Premier Lin Chuan inspected a grain cultivation project in Yunlin County today as part of the administration's efforts to promote locally grown produce and encourage the transformation of rice production.
Despite many difficulties ahead, the government is determined to revitalize Taiwan's agricultural industry by recruiting young people, employing new methods and innovating production environments, he said. Hopefully everyone can work together to pass on their experiences to the many young Taiwanese who have already entered the field, and help make Yunlin County a leading example for the grain cultivation project.
The purpose of the new agricultural paradigm, one of the "five plus two" innovative industries proposed by President Tsai Ing-wen, is to resolve Taiwan's farming problems, Premier Lin said. If the agricultural industry does not change, no one will invest in it, young people will flock to cities instead of the countryside for work, and farming villages will be left without hope. Taiwan therefore must modernize its agricultural sector to narrow this regional development gap.

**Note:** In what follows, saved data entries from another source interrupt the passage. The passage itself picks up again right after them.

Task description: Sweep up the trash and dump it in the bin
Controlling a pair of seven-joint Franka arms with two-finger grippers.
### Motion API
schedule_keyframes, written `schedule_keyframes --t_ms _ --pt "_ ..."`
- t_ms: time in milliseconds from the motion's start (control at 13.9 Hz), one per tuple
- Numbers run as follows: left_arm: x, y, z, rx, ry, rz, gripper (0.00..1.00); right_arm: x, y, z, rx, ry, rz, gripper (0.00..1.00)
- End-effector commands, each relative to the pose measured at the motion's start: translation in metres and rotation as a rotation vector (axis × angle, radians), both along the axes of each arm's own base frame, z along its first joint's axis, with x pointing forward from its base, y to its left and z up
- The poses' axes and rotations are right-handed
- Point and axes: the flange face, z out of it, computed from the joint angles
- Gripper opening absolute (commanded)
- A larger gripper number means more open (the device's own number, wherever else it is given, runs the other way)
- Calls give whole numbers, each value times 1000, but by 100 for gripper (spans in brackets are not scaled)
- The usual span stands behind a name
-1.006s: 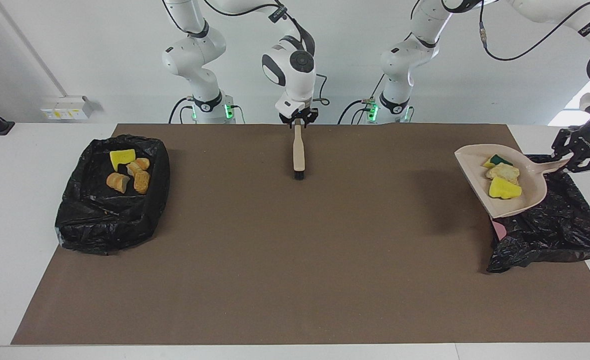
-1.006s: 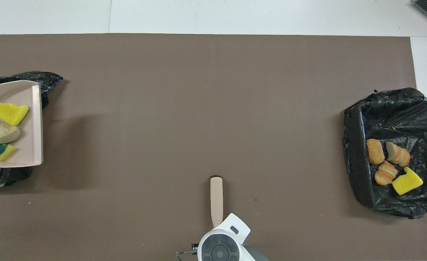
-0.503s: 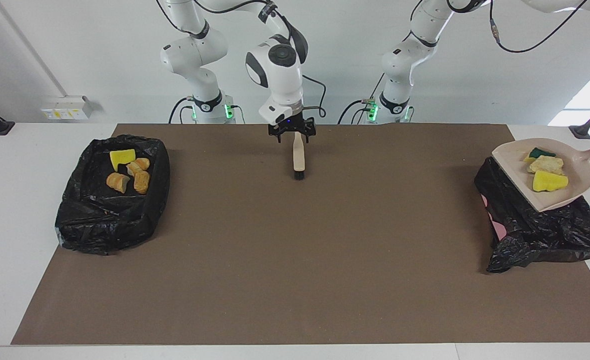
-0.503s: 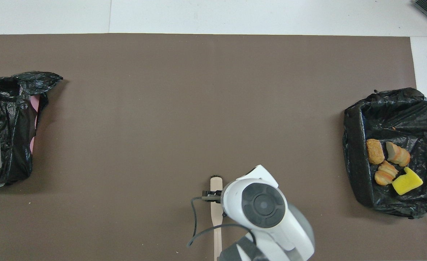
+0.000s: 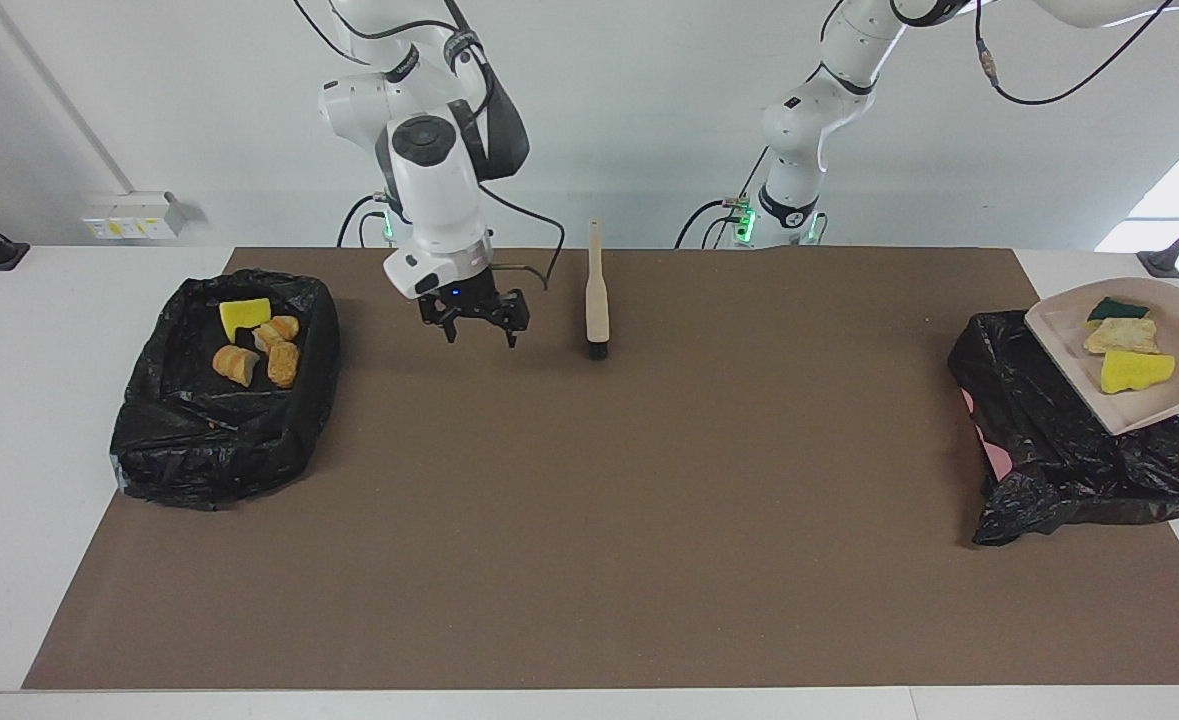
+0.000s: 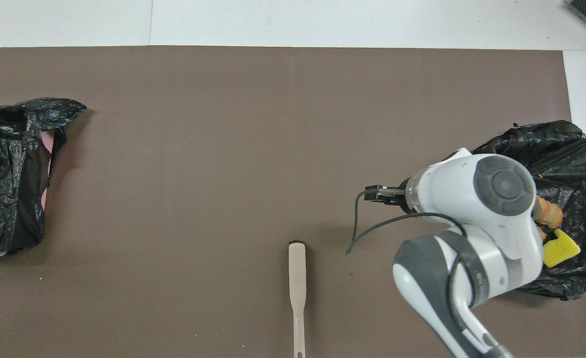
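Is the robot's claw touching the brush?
Apart. The facing view shows bare brown mat between the open right claw and the brush, which lies alone on the mat.

Bright, even light; soft shadows; sharp.

A white table (image 5: 9,420) carries a brown mat (image 5: 589,560) that covers most of its top, leaving white margins at both ends. A plain white wall (image 5: 669,110) rises past the table's robot-side edge, with a small socket box (image 5: 134,213) mounted low on it.
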Motion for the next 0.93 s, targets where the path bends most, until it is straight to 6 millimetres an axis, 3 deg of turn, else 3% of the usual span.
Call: schedule_keyframes --t_ms 0,72,215,359,503,646,862 --pt "3 -5 8 81 -4 15 0 30 -52 33 -18 -51 38 100" --pt "4 -8 11 121 6 10 0 36 -73 51 -20 -53 12 100" --pt "11 -31 12 245 15 30 0 41 -108 89 -37 -20 -27 100" --pt "10 -56 11 355 27 0 0 35 -138 130 -81 -13 0 100" --pt "6 -68 12 429 25 8 0 22 -161 162 -85 -19 29 100" --pt "5 -71 19 503 25 16 0 6 -175 191 -77 -6 31 100" --pt "5 -90 38 517 -12 2 0 -26 -175 231 -63 25 55 100"
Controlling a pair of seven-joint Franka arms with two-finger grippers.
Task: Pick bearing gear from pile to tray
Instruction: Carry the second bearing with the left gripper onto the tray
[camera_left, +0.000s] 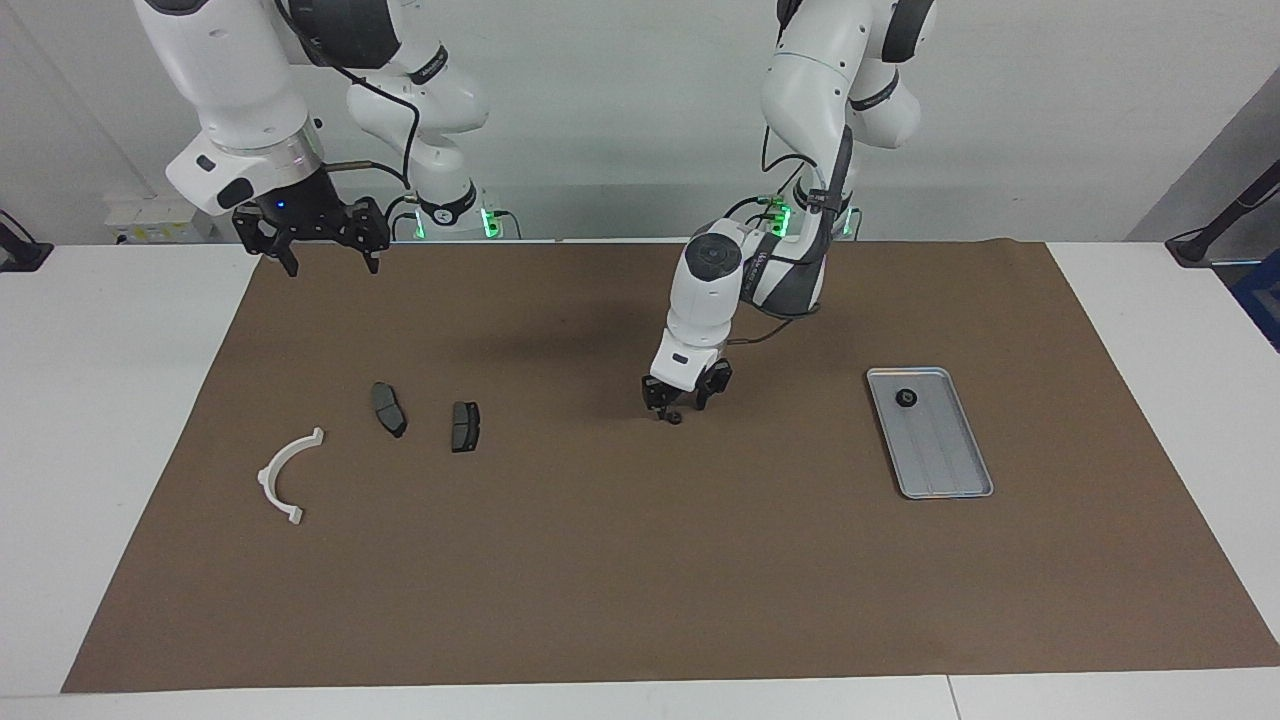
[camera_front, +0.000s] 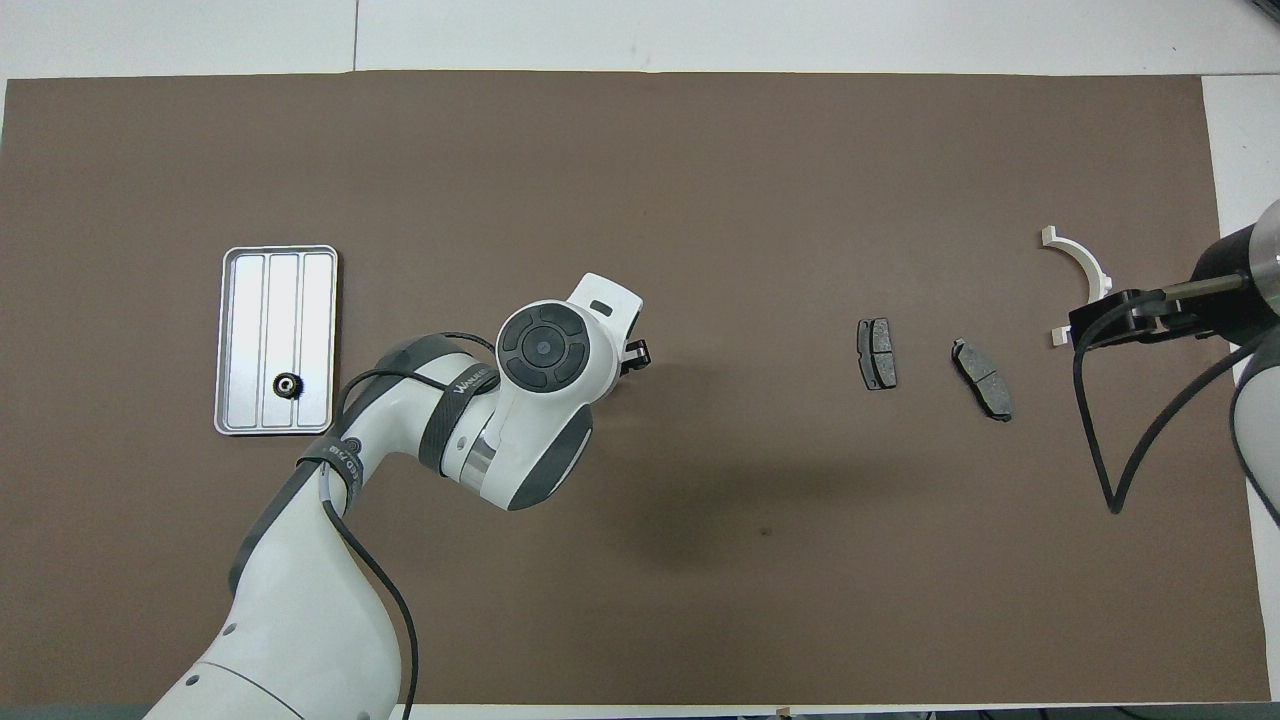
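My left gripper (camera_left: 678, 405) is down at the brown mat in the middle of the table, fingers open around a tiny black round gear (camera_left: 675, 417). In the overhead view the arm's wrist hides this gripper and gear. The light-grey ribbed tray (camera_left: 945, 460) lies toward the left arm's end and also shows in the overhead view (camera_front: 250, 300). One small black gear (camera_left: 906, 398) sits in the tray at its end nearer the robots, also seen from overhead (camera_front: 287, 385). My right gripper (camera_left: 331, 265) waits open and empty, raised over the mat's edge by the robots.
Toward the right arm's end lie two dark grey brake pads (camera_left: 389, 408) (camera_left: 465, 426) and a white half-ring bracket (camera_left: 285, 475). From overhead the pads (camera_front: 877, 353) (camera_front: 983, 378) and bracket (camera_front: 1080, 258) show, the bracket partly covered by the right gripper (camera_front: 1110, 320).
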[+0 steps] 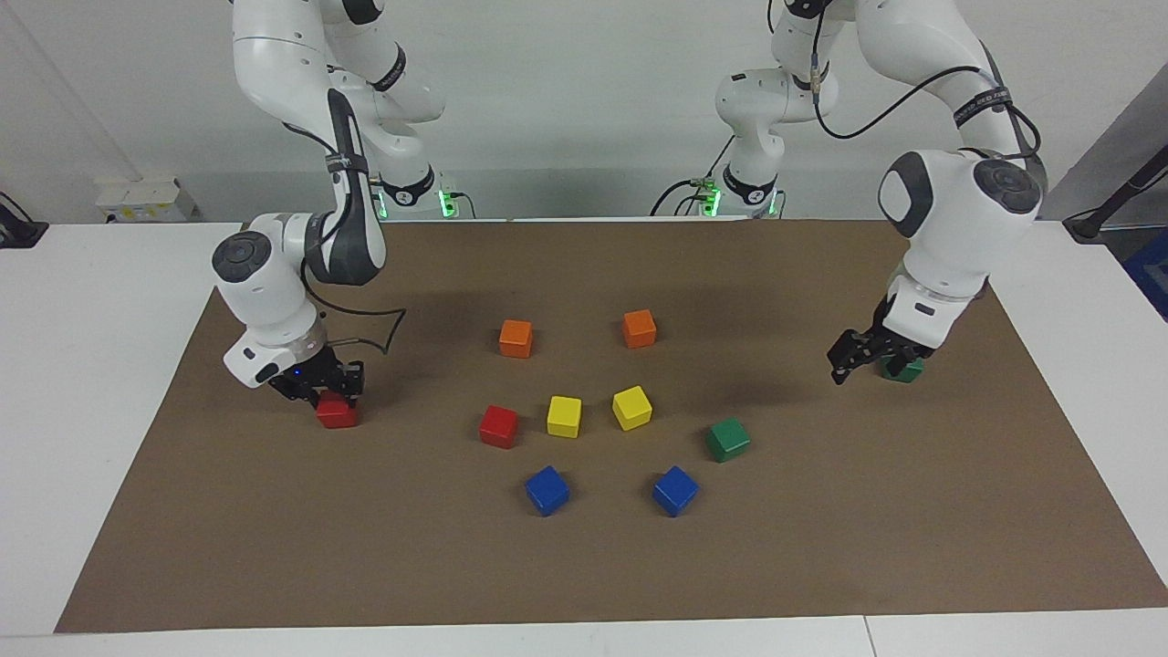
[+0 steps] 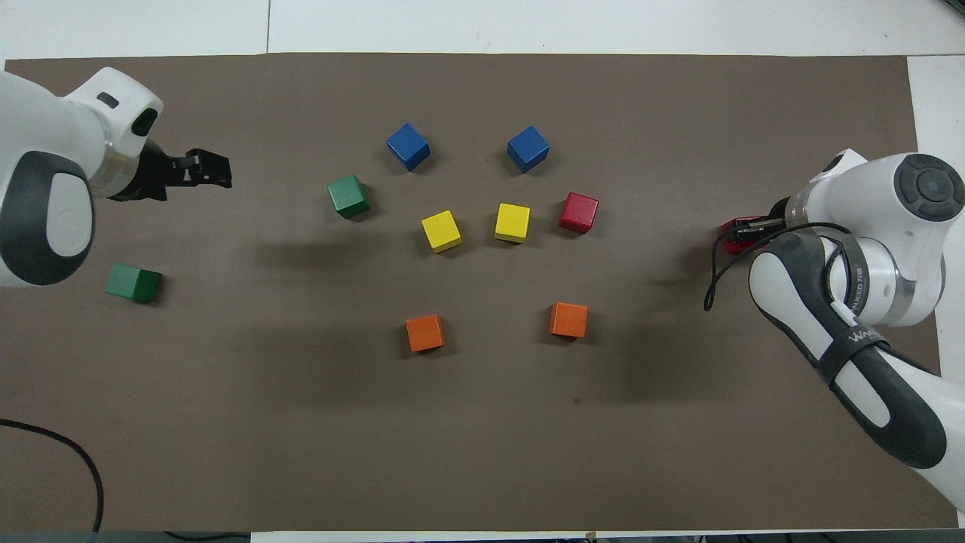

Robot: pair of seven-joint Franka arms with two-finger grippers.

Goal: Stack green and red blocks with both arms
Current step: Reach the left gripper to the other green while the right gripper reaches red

Land-use planning and the consolidation and utilization of land will be key efforts for agricultural reform, the premier continued. For instance, the Council of Agriculture's (COA) policy of purchasing crops from farmers at fixed prices is designed to give them another option, while using minimum prices in agricultural subsidies will motivate farmers to grow high-value crops. Other measures proposed by the government will attract more young people to the farming sector and bring hope back to Taiwan's rural villages.
According to the COA, the grain cultivation project aims to raise Taiwan's grain self-sufficiency by increasing farmland for coarse grains by 30,000 hectares by the year 2020. This will be achieved by reducing the acreage of rice fields, reviving fallow land, and developing a variety of high-quality coarse grains as import substitutes. The plan will encourage farmers across the country to switch from rice to coarse grains—in northern Taiwan rice fields where the season's second crop yields low productivity, in coastal central Taiwan farmlands dedicated to ratoon rice cropping, in the "golden agricultural corridor" along the high-speed rail line, and in southern Taiwan rice fields that plant two crops per season.
After years of effort by the COA to revive fallow farmland and raise the grain self-sufficiency rate, Taiwan has seen a gradual expansion in the production of soybeans, wheat, sesame, Chinese mesona and flint corn. The council will continue to guide farmers, encourage contract farming and contract marketing, and develop a model where locally grown raw materials are used to meet local demands. The COA will also continue promoting fresh, domestically grown and non-genetically modified crops that are safe and healthy to consume.